Here is our CentOSCloudInit
class (within the patch):
diff -u juju-0.5-bzr531.orig/juju/providers/common/cloudinit.py juju-0.5-bzr531/juju/providers/common/cloudinit.py
--- juju-0.5-bzr531.orig/juju/providers/common/cloudinit.py 2012-05-31 15:42:17.480769486 -0300
+++ juju-0.5-bzr531/juju/providers/common/cloudinit.py 2012-05-31 15:55:13.342884919 -0300
@@ -324,3 +324,32 @@
"machine-id": self._machine_id,
"juju-provider-type": self._provider_type,
"juju-zookeeper-hosts": self._join_zookeeper_hosts()}
+
+
+class CentOSCloudInit(CloudInit):
+
+ def _collect_packages(self):
+ packages = [
+ "bzr", "byobu", "tmux", "python-setuptools", "python-twisted",
+ "python-txaws", "python-zookeeper", "python-devel", "juju"]
+ if self._zookeeper:
+ packages.extend([
+ "zookeeper", "libzookeeper", "libzookeeper-devel"])
+ return packages
+
+ def render(self):
+ """Get content for a cloud-init file with appropriate specifications.
+
+ :rtype: str
+
+ :raises: :exc:`juju.errors.CloudInitError` if there isn't enough
+ information to create a useful cloud-init.
+ """
+ self._validate()
+ return format_cloud_init(
+ self._ssh_keys,
+ packages=self._collect_packages(),
+ repositories=self._collect_repositories(),
+ scripts=self._collect_scripts(),
+ data=self._collect_machine_data(),
+ modules=["ssh", "yum_packages", "runcmd"])

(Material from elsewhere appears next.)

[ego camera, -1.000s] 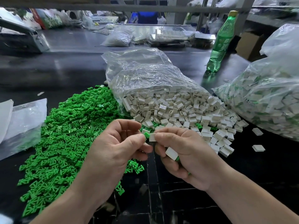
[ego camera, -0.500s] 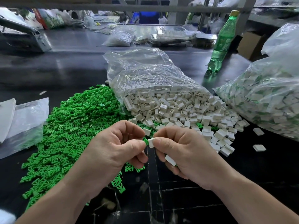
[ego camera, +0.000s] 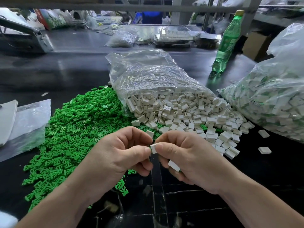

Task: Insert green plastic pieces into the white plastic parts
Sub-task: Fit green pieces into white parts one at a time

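- Change: the green piece (ego camera: 150, 147), plainly showing between the thumbs half a second ago, is now only a sliver at the edge of the white part (ego camera: 154, 148). The hands have closed together over the counter (ego camera: 263, 178).
- Meaning: this insertion appears nearly seated; a last press probably remains.
- Left hand (ego camera: 121, 155): thumb and forefinger pinch the green piece, pushing it rightwards.
- Right hand (ego camera: 189, 160): thumb and forefinger pinch the white part, and its lower fingers hold a second white part (ego camera: 174, 165) with a trace of green beneath.
- Count, in hand: two white parts, one green piece clearly seen.
- Count, stock: one green pile (ego camera: 74, 129) and one white pile (ego camera: 189, 116) spilling from a bag (ego camera: 148, 74), both too many to count.
- Count, others: a second bag (ego camera: 271, 99) of white-and-green parts, two loose parts (ego camera: 264, 150) and one bottle (ego camera: 227, 45).
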`<state>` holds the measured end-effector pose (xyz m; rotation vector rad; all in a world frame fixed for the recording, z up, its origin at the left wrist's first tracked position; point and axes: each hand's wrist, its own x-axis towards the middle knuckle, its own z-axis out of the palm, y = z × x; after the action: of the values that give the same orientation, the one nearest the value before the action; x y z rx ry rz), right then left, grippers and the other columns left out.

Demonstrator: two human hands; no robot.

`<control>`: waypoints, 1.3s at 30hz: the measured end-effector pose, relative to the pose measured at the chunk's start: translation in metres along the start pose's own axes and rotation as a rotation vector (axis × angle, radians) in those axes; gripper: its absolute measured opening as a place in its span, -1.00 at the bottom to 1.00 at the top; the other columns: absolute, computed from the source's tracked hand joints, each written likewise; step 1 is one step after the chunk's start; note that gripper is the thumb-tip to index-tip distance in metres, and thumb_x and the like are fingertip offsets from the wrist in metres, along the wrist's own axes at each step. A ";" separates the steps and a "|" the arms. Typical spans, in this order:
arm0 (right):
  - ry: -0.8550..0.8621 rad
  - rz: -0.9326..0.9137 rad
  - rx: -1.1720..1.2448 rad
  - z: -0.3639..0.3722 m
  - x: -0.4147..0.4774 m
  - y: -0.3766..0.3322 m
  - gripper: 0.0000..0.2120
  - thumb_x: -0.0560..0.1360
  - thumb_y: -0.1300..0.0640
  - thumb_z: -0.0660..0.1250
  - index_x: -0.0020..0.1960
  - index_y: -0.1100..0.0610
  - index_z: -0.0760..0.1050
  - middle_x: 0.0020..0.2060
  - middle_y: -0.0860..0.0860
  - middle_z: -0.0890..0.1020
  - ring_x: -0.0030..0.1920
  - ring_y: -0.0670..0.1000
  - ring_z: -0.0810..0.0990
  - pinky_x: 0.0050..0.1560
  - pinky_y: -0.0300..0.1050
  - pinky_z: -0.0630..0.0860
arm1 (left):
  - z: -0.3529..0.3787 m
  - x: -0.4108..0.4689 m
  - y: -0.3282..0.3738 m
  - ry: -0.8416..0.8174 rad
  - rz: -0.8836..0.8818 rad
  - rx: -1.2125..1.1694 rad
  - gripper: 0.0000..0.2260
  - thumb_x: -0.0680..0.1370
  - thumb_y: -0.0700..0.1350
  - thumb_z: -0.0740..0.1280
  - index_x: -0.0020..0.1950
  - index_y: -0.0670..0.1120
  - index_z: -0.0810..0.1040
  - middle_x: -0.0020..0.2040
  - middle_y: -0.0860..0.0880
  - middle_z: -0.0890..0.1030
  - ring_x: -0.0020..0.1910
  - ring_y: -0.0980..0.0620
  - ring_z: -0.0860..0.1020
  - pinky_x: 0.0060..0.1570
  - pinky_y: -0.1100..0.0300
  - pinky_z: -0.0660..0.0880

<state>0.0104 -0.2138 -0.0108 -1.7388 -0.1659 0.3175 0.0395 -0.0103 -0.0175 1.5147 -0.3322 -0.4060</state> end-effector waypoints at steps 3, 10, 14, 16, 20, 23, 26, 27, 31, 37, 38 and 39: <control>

The other change we need is in the format_cloud_init
function, in order to
make it recognize the modules
parameter that we used above, and tell
cloud-init to not run apt-get
(update nor upgrade). Here is the patch:
diff -ur juju-0.5-bzr531.orig/juju/providers/common/utils.py juju-0.5-bzr531/juju/providers/common/utils.py
--- juju-0.5-bzr531.orig/juju/providers/common/utils.py 2012-05-31 15:42:17.480769486 -0300
+++ juju-0.5-bzr531/juju/providers/common/utils.py 2012-05-31 15:44:06.605014021 -0300
@@ -85,7 +85,7 @@
def format_cloud_init(
- authorized_keys, packages=(), repositories=None, scripts=None, data=None):
+ authorized_keys, packages=(), repositories=None, scripts=None, data=None, modules=None):
"""Format a user-data cloud-init file.
This will enable package installation, and ssh access, and script
@@ -117,8 +117,8 @@
structure.
"""
cloud_config = {
- "apt-update": True,
- "apt-upgrade": True,
+ "apt-update": False,
+ "apt-upgrade": False,
"ssh_authorized_keys": authorized_keys,
"packages": [],
"output": {"all": "| tee -a /var/log/cloud-init-output.log"}}
@@ -136,6 +136,11 @@
if scripts:
cloud_config["runcmd"] = scripts
+ if modules:
+ cloud_config["modules"] = modules
+
output = safe_dump(cloud_config)
output = "#cloud-config\n%s" % (output)
return output
This patch is also packed up within juju-centos-6 repository, which provides sources for building RPM packages for juju, and also some pre-built RPM packages.
Now just build an AMI image with cloudinit
pre-installed, configure your juju
environments.yaml
file to use this image in the environment and you are ready
to deploy cloud services on CentOS machines using Juju!
Some caveats:
- Juju needs a user called
ubuntu
to interact with its machines, so you will need to create this user in your CentOS AMI/template. - You need to host all RPM packages for
juju,
cloud-init and following
dependencies in some
yum
repository (I haven't submitted them to any public repository): - With this patched Juju, you will have a pure-centos cloud. It does not enable you to have multiple OSes in the same environment.
It's important to notice that we are going to put some effort to make the Go version of juju born supporting multiple OSes, ideally through an interface that makes it extensible to any other OS, not Ubuntu and CentOS only.